Structural factors certainly played a role in limiting the party’s capacity to
build support. A rural illiteracy rate of 86% (Schwartzman, 1989, p. 139)
hampered the party’s ability to spread its ideology via newspapers (Costa
Pinto & Tavares de Almeida, 2000, p. 11). With only 16% of the Portuguese
population living in towns (Schwartzman, 1989, p. 139) and notoriously poor
transportation networks, new adherents were difficult to reach. Finally,
inequalities in the distribution of wealth meant that people in Portugal’s
countryside lived an extremely precarious existence (Costa Pinto & Tavares
de Almeida, 2000, p. 3). The meager resources local bosses traded for votes
had value precisely because the population was so poor.
Although economic structures hampered the dissemination of Republican
ideas, the party’s poor electoral prospects—and its resultant willingness to
cheat—derived much less from problems of exposure than from the party’s
ideology itself. The party had positioned itself at the intersection between
two cross-class cleavages of great depth: a religious cleavage related to
Catholicism and an institutional cleavage related to the monarchy. The party
preached republicanism and anticlericalism in a nation where monarchism
had a solid base and where the Catholic Church was fervently supported.
This was not a winning combination for electoral victory, and the Republican
Party elite had no illusions that it was. Indeed, the party was so conscious of
its frail foundations that even the success of its 1910 mobilization against the
king is rumored to have come as a surprise (Coutinho, 2009).
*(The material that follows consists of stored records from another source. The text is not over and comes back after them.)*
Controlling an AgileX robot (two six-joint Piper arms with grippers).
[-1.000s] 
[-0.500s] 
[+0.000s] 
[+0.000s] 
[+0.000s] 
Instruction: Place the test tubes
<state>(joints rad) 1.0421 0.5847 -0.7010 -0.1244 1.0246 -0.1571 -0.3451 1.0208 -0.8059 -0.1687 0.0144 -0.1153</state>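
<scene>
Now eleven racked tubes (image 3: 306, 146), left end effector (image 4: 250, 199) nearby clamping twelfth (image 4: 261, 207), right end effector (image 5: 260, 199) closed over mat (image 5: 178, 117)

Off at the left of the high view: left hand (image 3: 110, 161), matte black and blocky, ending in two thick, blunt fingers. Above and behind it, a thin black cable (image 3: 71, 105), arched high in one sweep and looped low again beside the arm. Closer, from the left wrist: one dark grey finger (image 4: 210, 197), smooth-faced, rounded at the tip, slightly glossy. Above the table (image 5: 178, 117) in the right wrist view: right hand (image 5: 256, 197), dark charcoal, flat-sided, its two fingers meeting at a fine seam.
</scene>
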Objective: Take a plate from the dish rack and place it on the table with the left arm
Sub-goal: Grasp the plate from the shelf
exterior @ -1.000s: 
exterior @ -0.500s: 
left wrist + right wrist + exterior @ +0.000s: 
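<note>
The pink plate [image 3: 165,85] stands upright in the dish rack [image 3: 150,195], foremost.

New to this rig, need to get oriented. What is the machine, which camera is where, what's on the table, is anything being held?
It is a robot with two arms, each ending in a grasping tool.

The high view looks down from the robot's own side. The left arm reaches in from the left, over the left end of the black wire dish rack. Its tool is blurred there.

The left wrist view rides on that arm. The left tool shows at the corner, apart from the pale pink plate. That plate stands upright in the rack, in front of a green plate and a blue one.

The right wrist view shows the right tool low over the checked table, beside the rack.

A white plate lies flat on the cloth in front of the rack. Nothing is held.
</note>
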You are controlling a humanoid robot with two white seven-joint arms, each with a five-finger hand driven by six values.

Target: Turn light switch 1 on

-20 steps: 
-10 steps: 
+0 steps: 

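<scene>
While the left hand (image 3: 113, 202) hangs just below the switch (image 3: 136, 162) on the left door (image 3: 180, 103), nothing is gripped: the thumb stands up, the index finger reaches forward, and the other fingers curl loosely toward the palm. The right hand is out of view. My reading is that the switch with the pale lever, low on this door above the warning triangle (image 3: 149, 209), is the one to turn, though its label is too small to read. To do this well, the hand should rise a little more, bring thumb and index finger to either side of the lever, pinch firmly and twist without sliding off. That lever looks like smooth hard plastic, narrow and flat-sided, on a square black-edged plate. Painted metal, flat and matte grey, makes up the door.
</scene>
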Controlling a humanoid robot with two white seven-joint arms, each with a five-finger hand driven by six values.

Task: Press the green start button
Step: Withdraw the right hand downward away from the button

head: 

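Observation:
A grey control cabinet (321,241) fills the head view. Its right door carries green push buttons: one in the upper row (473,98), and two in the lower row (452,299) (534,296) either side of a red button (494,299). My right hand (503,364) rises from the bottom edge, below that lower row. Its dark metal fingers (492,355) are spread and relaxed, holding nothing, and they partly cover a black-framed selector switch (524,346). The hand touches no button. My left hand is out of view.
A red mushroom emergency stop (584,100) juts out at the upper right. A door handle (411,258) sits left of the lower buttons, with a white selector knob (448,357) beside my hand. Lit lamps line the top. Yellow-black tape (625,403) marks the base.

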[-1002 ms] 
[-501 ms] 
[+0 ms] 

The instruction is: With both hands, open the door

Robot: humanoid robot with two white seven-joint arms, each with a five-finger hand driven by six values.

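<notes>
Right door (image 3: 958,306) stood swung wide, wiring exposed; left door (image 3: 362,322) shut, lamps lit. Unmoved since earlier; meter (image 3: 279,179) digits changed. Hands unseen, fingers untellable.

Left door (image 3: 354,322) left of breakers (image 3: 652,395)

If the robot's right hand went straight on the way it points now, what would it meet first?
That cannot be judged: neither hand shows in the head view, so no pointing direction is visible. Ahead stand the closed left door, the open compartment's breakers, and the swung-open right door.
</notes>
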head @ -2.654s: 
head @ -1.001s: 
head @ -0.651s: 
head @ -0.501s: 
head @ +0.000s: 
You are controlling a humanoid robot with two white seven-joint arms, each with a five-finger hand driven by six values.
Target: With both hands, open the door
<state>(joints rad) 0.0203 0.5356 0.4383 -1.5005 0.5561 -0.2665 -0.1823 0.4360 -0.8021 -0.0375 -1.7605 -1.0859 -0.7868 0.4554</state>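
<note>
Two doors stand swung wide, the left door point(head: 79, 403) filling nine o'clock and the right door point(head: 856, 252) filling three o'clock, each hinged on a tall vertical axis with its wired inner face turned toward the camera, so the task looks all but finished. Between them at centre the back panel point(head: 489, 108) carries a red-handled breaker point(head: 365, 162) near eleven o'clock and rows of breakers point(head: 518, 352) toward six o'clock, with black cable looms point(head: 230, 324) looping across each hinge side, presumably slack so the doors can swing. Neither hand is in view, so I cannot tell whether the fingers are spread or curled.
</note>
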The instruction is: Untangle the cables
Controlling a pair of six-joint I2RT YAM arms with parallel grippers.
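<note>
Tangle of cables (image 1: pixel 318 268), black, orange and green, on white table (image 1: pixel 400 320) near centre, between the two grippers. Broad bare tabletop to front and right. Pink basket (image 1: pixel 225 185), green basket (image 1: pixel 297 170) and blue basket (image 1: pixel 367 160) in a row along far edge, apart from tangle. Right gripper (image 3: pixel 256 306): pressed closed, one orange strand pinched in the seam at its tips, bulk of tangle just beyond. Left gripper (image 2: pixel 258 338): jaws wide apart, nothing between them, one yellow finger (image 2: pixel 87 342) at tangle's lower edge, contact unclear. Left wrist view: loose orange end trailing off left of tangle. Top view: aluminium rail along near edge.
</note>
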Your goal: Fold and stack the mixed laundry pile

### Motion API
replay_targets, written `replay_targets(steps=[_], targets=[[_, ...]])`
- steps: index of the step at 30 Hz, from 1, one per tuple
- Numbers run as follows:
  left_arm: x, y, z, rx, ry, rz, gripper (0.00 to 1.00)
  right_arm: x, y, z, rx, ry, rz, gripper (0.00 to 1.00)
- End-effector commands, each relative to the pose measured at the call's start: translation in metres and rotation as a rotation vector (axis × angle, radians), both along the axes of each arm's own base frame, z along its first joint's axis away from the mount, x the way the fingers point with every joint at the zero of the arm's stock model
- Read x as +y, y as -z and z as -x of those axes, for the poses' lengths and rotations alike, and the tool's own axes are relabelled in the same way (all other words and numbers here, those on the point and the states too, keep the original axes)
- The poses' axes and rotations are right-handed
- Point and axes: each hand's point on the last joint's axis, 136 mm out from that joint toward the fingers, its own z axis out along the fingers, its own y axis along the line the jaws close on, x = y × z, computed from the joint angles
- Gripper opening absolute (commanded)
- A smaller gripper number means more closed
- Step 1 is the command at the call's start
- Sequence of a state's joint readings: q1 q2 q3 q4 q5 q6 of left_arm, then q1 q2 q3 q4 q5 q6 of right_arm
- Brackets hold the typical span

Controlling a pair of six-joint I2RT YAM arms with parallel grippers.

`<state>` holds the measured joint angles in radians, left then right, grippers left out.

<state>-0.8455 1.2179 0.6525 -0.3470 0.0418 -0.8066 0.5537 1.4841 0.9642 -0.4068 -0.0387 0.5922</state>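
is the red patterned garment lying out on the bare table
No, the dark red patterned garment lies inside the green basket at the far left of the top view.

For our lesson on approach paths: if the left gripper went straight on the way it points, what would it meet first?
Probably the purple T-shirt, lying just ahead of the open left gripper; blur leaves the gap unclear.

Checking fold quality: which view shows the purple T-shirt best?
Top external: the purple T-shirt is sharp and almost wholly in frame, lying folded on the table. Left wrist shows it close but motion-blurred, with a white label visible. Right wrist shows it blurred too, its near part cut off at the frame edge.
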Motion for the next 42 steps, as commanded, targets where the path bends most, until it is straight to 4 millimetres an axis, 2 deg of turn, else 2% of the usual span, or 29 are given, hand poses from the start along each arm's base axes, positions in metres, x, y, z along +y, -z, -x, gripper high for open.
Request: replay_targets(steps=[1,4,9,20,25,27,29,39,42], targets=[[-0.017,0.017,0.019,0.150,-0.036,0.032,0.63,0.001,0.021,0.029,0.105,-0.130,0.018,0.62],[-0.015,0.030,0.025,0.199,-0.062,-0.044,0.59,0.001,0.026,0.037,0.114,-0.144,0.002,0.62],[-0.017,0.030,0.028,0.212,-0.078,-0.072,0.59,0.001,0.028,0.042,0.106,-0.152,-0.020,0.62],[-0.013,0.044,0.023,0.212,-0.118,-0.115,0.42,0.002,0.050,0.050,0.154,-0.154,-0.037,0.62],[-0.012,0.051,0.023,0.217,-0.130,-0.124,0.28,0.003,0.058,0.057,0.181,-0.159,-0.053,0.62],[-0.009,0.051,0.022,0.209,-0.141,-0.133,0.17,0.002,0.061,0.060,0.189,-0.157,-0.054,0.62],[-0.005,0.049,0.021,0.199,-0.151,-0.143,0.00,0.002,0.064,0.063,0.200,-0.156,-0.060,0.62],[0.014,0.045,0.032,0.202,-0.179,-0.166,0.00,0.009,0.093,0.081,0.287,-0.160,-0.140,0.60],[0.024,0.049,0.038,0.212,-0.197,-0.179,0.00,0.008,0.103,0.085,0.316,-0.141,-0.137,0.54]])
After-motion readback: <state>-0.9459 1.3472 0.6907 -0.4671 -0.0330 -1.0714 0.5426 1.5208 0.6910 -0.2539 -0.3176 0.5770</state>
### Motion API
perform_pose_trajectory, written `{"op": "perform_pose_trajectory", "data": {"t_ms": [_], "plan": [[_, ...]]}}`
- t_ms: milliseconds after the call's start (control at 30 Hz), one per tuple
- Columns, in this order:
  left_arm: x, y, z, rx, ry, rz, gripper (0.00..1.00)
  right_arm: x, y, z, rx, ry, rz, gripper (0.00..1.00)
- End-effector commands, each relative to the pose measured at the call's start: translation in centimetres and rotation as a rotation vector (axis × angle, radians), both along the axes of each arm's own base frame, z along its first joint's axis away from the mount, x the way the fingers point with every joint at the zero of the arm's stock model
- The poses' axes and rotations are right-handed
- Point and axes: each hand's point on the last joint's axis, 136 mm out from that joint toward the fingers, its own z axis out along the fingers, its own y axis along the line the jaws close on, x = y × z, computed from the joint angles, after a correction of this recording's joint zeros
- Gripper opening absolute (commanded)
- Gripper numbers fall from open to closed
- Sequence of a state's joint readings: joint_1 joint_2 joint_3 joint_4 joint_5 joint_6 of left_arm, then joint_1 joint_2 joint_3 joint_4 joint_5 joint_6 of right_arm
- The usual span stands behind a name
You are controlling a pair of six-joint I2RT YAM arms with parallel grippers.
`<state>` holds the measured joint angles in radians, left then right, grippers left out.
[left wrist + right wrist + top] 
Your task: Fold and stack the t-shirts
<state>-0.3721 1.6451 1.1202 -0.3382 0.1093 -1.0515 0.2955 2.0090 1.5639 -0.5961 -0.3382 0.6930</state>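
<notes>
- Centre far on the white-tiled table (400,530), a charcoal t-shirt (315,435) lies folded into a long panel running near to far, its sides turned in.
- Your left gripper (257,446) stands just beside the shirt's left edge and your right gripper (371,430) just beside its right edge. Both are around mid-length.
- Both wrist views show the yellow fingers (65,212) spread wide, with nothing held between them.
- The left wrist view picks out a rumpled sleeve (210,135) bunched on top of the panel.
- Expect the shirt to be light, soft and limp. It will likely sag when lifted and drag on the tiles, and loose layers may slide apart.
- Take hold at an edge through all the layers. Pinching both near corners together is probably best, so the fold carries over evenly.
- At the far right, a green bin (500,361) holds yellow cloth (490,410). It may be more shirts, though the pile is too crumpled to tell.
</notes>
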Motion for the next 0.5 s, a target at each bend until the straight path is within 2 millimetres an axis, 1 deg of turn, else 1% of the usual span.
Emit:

Support for the monarchy was weaker than support for the Catholic
Church but pervasive enough to make a fair election much too risky. The fact
that monarchists had pockets of support within the military made them espe-
cially threatening. In the period before the regime’s first election, the republic
was rife with rumors that monarchist military forces were amassing on the
Spanish border and moving westward to seize control (Coimbra, 2000, p. 99).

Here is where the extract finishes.